Páginas

terça-feira, 24 de maio de 2011

BETÃO DA PENHA E OS VALORES CULTURAIS

−Meu fio, nessa vida vancê só presta pra duas coisa: dançá chula i criá increnca!

Em tom de desabafo, as palavras do viúvo Honório da Silva, pai de Adalberto Medeiros Silva, eram a mais pura verdade. O rapaz tinha "bicho carpinteiro", não parava quieto. E adorava uma confusão, principalmente em baile.

O velho Honório, na companhia do grande causídico de porta de cadeira, "Dotô" Sandoval, cansou de atravessar as madrugadas tentando convencer o sub−delegado que seu filho era bom rapaz.

Depois, quando estavam em casa, repetia a velha ladainha:

− Esse guri já mi dexô di cabelo branco, qué mi matá di veiz!

Se foi pelos incômodos causados pelo filho ou pelo excesso de cachaça ninguém sabe, mas um dia o velho "capotou" na estrada da vida e foi gauderiar na pampa do além.

Órfão, Adalberto resolveu morar na cidade.

Alguns vizinhos tentaram fazer o rapaz mudar de idéia.
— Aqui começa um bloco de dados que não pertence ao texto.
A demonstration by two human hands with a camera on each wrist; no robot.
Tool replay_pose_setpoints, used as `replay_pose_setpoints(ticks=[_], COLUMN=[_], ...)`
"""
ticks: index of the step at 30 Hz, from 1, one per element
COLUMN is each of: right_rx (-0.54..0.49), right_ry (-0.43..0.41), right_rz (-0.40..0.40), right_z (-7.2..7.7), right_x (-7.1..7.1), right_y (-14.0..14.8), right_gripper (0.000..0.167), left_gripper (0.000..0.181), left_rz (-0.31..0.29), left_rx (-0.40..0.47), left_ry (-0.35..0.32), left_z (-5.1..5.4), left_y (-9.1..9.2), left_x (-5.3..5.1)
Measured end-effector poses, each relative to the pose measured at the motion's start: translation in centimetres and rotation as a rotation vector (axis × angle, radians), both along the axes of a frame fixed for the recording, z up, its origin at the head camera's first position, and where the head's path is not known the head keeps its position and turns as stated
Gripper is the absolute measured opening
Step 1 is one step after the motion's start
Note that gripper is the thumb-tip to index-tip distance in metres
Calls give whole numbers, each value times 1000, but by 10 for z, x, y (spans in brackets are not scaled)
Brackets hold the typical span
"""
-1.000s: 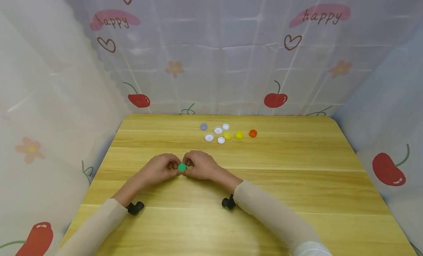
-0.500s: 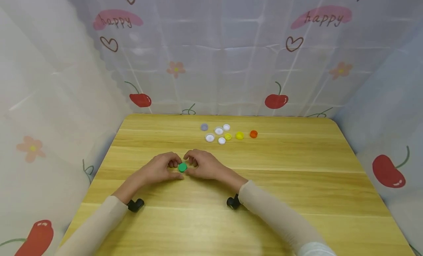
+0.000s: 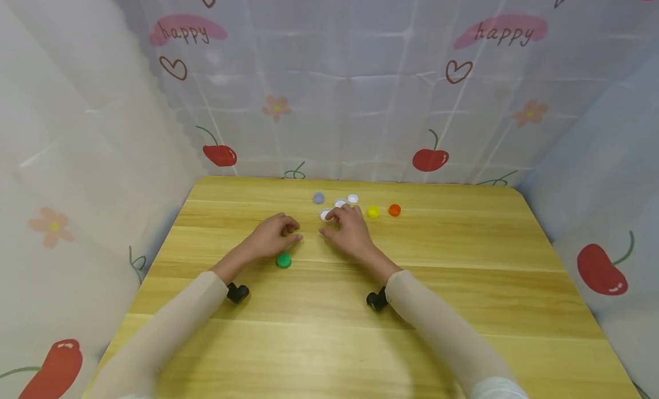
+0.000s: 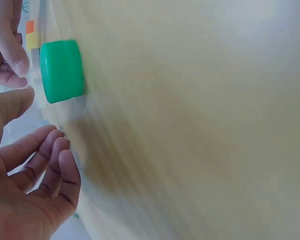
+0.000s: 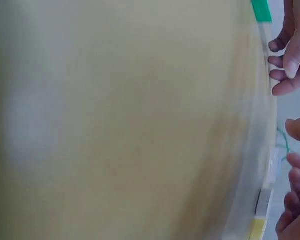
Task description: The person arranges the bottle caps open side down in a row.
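A round green cap [image 3: 284,261] lies alone on the wooden table, smooth and thick-sided in the left wrist view. Just beyond it is my left hand [image 3: 271,237], fingers loosely bent and holding nothing. My right hand [image 3: 351,232] reaches over the group of small caps, its index fingertip at the rim of a white cap with a clear edge [image 3: 325,215]; whether they touch I cannot tell. Its thumb and fingers are apart, with nothing between them. Another clear-edged white cap [image 3: 340,203] shows just past the fingers. The hand hides one white cap and most of a yellow one.
Behind and beside the right hand lie a grey-purple cap [image 3: 318,198], a small white cap [image 3: 352,198], a yellow cap [image 3: 373,212] and an orange cap [image 3: 394,210]. A printed curtain [image 3: 340,101] hangs along the table's back edge and both sides.
Both hands have let go of the green cap, which stays on the table. My right hand has moved right and away to the other caps; my left has moved a little forward.
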State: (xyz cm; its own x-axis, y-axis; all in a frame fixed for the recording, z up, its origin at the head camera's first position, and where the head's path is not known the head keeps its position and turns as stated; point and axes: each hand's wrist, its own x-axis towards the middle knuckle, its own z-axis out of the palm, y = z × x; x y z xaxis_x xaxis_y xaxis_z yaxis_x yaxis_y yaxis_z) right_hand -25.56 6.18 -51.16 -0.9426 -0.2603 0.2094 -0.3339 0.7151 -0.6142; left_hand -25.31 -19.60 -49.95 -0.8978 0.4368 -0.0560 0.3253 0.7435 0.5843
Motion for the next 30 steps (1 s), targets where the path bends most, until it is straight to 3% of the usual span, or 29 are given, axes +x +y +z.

A todos, ele respondia:

− Um homi pricisa errá prá ‘prendê. S’incomódi não, si num dé certo, eu vórto. Eu vórto prá róça, que nunca fui di injeitá trabaio.

Vendeu o sítio por uma ninharia, pagou as contas, se despediu dos amigos e embarcou no ônibus. Pediu pouso na casa de tia Ernestina, que morava no bairro da Penha.
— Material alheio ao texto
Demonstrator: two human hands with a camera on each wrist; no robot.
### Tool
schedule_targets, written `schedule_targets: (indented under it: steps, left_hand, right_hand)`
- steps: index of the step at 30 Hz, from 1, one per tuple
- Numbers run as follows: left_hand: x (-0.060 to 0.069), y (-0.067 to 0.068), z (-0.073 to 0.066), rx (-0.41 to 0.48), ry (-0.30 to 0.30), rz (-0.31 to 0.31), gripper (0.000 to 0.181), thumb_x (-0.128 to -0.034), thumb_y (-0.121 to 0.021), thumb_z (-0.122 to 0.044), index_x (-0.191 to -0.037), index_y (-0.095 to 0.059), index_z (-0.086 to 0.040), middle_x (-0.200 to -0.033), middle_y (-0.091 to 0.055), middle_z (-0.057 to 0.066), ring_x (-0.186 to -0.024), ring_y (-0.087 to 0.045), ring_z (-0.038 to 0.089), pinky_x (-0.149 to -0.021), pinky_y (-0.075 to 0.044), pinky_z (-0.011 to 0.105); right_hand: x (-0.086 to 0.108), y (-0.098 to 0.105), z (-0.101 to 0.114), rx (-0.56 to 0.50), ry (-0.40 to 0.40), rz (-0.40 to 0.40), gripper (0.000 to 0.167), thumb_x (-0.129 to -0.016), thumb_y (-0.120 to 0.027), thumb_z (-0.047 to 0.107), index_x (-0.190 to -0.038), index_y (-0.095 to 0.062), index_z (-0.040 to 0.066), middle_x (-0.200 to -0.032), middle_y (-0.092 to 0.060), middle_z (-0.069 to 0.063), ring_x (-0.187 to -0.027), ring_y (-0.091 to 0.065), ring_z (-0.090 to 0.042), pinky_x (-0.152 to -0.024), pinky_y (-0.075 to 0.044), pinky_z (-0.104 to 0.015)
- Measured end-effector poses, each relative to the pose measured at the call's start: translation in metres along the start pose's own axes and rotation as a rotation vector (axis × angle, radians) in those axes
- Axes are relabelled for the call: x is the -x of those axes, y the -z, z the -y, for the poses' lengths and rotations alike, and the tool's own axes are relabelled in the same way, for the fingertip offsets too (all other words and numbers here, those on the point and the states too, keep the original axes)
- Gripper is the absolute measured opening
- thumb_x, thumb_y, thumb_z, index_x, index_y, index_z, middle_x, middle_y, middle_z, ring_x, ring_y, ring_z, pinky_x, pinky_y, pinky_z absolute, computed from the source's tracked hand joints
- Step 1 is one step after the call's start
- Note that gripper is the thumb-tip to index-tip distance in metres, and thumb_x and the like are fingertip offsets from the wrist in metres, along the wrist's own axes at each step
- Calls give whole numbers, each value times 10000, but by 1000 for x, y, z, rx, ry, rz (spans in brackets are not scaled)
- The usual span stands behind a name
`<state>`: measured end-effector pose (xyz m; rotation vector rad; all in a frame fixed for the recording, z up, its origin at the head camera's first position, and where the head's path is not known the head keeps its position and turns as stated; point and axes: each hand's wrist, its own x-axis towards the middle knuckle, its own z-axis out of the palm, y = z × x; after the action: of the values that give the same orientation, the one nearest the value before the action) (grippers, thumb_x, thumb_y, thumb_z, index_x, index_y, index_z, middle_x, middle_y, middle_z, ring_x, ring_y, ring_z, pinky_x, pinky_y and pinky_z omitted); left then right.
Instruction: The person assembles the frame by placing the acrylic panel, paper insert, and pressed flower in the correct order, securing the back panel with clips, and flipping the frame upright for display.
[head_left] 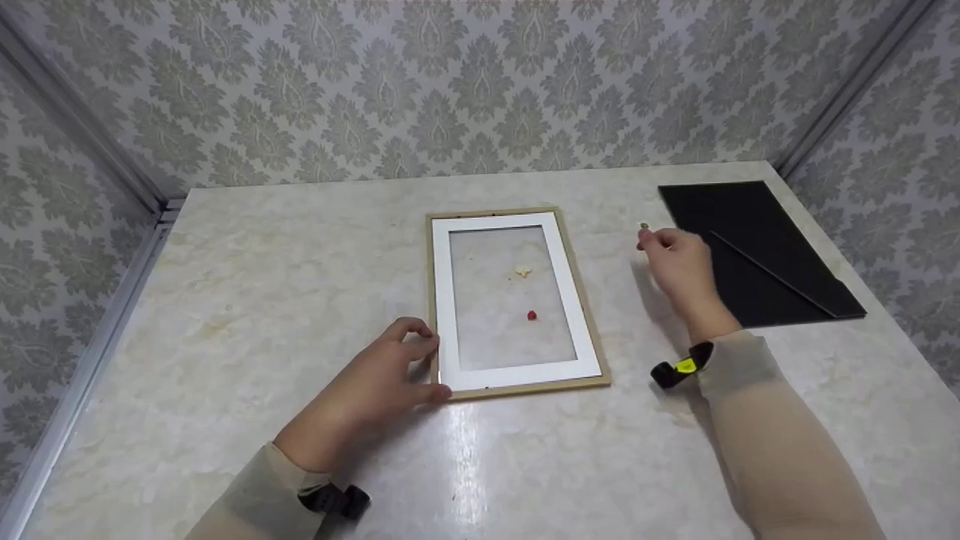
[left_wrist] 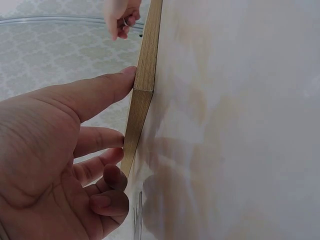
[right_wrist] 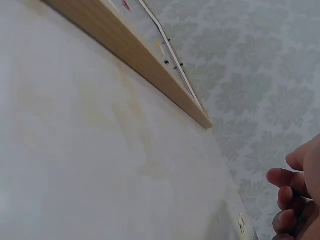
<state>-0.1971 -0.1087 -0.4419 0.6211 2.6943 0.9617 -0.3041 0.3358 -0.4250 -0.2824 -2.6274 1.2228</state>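
Right hand apparently pinches a speck, clearest in head view.

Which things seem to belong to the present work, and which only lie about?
Probably in the work:
wooden frame, touched by the left hand
red piece and pale piece in its opening
tiny piece near right hand

Lying about, at least now:
black board, apart from the frame
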Motion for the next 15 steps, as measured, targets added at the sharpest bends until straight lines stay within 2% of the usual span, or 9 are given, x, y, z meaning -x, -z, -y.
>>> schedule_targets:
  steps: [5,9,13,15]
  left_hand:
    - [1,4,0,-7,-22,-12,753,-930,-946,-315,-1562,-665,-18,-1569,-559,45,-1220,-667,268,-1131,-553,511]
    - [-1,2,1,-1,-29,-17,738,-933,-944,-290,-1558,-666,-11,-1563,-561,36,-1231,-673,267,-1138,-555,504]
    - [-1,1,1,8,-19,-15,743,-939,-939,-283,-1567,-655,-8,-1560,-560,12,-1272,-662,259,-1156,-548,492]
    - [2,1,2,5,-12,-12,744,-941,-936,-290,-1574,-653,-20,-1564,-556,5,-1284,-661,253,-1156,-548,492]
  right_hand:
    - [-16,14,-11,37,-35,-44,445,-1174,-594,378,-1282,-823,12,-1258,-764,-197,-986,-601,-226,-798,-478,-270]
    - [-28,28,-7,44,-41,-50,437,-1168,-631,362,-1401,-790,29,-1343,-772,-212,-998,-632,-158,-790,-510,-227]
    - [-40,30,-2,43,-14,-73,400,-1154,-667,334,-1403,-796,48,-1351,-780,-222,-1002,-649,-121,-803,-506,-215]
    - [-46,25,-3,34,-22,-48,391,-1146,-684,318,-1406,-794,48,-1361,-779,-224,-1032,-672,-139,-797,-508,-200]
Dez minutos depois de ter chegado e "midindo" a prima Jurema de cima até embaixo, teve a certeza de que a vida estava melhorando. Dito e feito. Foi no capãozinho dos fundos da casa, uns dois dias depois, que uis e ais se confundiram com juramentos de amor.
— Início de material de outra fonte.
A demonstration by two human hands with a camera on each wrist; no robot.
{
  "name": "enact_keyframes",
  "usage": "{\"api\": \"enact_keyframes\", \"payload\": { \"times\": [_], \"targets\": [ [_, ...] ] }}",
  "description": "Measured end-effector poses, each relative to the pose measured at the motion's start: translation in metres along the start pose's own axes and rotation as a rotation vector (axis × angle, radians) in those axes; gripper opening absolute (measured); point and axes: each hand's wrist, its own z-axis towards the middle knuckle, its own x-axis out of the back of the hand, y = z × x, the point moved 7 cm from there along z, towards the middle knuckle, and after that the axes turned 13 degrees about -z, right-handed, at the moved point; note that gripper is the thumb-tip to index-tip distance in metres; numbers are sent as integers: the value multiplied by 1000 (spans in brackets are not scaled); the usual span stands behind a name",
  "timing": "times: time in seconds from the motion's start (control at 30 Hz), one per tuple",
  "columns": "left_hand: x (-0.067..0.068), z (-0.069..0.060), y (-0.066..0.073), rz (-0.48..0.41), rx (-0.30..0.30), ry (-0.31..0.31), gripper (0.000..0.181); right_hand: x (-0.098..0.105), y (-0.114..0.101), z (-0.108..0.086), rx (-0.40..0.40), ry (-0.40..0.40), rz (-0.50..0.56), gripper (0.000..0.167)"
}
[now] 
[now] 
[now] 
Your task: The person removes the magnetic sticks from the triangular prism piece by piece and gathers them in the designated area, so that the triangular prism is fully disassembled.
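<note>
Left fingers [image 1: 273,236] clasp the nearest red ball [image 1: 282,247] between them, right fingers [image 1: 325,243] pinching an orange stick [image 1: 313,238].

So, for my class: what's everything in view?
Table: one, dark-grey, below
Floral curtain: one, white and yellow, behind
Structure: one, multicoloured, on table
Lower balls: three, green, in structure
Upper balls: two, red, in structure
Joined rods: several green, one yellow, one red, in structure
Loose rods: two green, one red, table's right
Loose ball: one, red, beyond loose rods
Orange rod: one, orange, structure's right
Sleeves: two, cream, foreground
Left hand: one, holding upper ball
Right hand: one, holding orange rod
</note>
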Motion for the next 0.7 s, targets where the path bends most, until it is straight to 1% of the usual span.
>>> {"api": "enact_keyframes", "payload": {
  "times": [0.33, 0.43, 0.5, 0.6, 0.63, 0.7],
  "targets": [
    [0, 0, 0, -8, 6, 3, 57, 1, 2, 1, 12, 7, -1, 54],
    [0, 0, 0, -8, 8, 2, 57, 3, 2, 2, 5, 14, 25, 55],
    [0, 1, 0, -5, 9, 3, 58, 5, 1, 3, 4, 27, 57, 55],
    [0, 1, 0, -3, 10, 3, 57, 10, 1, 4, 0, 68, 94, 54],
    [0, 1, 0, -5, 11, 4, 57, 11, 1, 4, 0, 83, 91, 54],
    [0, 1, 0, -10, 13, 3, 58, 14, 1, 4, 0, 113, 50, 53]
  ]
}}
xxxxxxxxxxxxxxxxxxxxxxxxxxxxxxxxxxxxxxxxxxxxxxxxxxxxxxxxxxxxxxxxxxxxx

No início da nova vida, Adalberto marcou posto nas proximidades do bar Gre−nal. Encostado em um poste, sem camisa, medalhinha de ouro do Sagrado Coração de Jesus no pescoço, palito nos dentes, uma das pernas da bombacha arregaçada e o chinelo de dedos mostrando as unhas encravadas, foi mapeando o terreno, descobrindo onde morava a lourinha, a que horas o marido de Ângela voltava do trabalho, essas pequenas preciosidade que fazem a diferença.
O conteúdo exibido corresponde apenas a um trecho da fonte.